Your instructions: Search the material for "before" and copy each line in which it is found.

Records for the exercise:
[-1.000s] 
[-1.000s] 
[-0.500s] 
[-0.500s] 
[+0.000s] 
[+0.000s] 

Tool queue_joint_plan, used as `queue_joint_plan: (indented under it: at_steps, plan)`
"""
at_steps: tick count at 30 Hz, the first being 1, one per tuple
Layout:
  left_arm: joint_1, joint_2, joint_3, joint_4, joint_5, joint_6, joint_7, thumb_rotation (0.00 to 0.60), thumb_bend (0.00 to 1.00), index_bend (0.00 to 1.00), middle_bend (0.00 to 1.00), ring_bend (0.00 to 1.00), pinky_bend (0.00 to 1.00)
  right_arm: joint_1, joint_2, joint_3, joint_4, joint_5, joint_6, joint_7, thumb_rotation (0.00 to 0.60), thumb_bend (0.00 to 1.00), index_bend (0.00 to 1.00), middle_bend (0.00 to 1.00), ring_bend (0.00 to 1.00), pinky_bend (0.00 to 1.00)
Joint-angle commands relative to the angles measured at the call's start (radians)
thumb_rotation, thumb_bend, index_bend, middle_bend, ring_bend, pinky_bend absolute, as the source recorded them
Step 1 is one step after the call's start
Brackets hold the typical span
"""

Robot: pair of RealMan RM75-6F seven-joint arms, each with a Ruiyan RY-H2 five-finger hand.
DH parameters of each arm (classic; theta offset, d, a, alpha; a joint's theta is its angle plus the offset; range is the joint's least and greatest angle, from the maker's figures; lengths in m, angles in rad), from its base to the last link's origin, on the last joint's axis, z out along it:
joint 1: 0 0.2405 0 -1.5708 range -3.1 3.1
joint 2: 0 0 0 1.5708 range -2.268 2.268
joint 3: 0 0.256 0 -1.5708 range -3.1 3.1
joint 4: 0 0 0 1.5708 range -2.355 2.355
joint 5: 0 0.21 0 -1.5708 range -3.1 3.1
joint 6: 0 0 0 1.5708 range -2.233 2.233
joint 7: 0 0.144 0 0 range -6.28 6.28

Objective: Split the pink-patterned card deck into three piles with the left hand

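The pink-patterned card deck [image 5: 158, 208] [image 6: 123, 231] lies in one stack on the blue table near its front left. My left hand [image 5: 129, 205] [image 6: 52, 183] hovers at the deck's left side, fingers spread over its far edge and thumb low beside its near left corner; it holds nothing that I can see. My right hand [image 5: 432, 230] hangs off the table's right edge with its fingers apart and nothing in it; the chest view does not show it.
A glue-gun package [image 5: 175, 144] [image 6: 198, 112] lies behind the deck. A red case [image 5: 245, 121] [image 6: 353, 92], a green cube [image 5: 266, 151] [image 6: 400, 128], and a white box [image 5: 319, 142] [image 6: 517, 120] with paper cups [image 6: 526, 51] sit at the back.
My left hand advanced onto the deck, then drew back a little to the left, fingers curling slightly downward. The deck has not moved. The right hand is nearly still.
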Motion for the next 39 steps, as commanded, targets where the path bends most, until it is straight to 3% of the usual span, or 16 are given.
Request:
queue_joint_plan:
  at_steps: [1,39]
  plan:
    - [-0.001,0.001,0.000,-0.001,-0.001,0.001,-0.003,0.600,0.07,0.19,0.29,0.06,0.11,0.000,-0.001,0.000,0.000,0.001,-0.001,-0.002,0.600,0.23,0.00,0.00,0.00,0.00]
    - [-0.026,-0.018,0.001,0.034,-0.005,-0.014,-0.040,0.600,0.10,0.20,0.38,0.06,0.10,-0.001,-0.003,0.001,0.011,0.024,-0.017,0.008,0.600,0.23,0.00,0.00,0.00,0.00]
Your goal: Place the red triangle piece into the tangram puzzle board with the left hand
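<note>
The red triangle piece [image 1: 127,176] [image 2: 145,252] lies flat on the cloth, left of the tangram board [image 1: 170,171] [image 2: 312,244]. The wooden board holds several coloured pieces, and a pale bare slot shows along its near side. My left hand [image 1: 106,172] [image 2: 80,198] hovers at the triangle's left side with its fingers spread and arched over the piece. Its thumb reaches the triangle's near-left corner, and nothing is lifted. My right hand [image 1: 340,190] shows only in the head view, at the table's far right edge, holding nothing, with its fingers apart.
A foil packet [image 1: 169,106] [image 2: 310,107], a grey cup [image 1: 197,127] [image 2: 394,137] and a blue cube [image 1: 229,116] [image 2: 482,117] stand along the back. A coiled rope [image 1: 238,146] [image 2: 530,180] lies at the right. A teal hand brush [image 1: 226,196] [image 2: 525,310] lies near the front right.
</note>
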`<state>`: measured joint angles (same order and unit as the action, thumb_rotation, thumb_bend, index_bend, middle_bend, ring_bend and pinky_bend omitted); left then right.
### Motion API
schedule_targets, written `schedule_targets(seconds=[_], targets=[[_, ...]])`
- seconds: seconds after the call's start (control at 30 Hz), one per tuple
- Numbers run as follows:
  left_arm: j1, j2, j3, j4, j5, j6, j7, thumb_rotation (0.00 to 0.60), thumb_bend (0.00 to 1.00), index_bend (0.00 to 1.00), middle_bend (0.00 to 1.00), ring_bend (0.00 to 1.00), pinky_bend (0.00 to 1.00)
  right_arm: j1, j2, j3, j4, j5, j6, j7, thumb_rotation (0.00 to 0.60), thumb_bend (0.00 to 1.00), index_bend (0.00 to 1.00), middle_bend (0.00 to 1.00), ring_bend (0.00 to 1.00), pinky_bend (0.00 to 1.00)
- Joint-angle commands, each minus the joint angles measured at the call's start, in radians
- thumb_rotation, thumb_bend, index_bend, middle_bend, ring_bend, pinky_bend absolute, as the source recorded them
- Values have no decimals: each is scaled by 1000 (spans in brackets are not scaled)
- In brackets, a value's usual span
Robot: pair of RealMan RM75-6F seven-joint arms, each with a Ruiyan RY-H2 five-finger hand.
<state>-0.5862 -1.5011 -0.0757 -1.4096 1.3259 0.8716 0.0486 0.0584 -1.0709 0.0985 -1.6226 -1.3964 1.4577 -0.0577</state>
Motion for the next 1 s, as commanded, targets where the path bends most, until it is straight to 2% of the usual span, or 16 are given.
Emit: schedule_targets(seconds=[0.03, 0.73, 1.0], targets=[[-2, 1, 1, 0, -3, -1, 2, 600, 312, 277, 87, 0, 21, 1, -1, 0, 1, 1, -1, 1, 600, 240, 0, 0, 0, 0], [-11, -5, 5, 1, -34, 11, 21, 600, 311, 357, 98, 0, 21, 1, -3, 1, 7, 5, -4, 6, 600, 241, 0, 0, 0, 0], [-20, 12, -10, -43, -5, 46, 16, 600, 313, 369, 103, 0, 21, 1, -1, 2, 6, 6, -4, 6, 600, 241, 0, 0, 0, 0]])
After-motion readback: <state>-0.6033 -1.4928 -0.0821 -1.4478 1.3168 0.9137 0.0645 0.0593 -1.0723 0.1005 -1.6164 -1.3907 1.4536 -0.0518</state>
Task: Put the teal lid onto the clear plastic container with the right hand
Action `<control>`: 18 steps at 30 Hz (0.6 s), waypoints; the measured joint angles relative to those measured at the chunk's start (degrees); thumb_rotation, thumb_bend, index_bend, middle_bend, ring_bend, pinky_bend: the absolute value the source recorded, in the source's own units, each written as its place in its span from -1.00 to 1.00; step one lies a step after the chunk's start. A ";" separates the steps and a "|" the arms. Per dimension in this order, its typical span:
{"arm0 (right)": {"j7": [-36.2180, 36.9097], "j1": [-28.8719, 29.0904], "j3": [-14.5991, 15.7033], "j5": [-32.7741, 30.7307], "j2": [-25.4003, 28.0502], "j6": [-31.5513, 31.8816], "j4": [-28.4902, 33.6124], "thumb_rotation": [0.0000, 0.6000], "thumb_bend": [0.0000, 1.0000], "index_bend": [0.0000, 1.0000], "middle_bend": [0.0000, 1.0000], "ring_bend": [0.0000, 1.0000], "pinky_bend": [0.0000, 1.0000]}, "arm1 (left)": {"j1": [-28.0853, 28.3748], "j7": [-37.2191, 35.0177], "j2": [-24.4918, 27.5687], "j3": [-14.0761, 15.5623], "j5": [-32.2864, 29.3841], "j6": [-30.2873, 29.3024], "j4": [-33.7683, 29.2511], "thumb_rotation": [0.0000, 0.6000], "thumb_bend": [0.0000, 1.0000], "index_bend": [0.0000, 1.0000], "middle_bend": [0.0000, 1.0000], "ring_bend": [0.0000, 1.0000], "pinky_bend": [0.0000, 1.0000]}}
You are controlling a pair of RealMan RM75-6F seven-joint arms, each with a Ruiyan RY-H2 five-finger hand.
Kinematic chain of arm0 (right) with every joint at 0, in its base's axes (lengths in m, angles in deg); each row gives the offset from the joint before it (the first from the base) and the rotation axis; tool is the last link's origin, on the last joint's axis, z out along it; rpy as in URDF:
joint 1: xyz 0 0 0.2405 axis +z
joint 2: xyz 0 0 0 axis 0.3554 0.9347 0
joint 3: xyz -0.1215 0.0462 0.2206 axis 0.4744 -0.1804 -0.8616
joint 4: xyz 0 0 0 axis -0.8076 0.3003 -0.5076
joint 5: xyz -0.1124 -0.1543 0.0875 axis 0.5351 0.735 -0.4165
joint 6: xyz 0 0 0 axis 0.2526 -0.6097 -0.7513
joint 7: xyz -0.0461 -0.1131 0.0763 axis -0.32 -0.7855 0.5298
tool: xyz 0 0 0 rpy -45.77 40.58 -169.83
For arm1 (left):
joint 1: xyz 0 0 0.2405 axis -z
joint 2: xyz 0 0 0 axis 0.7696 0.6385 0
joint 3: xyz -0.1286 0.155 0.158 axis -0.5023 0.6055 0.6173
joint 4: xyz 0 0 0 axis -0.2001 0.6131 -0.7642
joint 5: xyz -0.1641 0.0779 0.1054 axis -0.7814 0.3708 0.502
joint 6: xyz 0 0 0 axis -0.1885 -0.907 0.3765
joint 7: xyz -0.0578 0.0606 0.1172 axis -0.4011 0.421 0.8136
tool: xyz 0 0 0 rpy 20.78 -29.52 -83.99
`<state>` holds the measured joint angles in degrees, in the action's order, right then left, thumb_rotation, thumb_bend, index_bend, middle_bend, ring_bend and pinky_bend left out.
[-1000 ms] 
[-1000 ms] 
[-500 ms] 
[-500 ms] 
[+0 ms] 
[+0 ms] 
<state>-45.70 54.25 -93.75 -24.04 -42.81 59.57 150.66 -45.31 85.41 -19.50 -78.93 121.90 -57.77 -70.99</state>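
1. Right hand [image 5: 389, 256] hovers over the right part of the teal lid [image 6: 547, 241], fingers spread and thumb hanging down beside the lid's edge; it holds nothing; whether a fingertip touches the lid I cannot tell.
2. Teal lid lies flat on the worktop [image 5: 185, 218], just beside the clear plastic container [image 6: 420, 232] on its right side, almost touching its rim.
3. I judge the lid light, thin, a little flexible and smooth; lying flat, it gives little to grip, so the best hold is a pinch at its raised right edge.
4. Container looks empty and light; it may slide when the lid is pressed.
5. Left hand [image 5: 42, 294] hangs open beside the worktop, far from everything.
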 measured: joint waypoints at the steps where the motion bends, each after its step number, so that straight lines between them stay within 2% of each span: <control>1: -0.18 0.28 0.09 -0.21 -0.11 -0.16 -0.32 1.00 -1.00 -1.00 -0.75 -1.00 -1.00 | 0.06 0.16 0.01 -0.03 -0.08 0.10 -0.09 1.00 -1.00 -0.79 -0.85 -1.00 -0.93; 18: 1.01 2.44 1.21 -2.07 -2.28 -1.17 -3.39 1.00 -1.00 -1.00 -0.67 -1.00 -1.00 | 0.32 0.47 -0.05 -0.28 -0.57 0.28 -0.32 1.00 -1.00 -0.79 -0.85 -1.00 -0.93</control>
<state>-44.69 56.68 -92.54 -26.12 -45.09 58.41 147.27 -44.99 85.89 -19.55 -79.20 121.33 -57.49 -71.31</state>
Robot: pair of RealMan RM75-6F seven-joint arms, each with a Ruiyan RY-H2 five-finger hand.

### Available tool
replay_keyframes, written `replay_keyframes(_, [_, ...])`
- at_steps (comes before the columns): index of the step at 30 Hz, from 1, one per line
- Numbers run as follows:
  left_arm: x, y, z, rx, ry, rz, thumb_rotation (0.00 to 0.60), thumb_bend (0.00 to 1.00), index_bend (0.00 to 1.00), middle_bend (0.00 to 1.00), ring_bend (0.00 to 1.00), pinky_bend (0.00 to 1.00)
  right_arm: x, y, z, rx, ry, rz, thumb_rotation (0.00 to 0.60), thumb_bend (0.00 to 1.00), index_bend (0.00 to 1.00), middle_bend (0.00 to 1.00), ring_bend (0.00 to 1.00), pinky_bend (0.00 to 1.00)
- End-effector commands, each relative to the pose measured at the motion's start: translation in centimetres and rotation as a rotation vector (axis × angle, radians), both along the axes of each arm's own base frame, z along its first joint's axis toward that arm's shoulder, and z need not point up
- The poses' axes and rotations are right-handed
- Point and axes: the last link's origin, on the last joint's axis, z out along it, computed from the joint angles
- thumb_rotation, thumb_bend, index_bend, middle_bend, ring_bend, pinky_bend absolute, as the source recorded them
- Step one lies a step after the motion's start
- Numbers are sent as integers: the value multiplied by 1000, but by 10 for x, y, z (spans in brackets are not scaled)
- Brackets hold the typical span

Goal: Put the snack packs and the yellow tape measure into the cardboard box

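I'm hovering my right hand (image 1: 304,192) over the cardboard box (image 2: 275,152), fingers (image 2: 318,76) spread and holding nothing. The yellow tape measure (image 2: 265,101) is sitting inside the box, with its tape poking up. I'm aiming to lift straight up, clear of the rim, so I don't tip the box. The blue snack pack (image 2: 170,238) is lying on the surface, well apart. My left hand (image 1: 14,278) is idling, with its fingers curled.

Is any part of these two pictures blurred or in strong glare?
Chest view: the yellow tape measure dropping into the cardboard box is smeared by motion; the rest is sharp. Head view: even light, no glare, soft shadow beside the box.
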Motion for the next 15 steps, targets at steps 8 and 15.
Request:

Written solution:
Kinematic chain of arm0 (right) with every joint at 0, in its base's axes (lengths in m, angles in deg); each row gives the offset from the joint before it (the first from the base) and the rotation axis; tool is the last link's origin, on the last joint's axis, z out along it; rpy as in URDF:
- at_steps (comes before the columns): index of the step at 30 Hz, from 1, one per line

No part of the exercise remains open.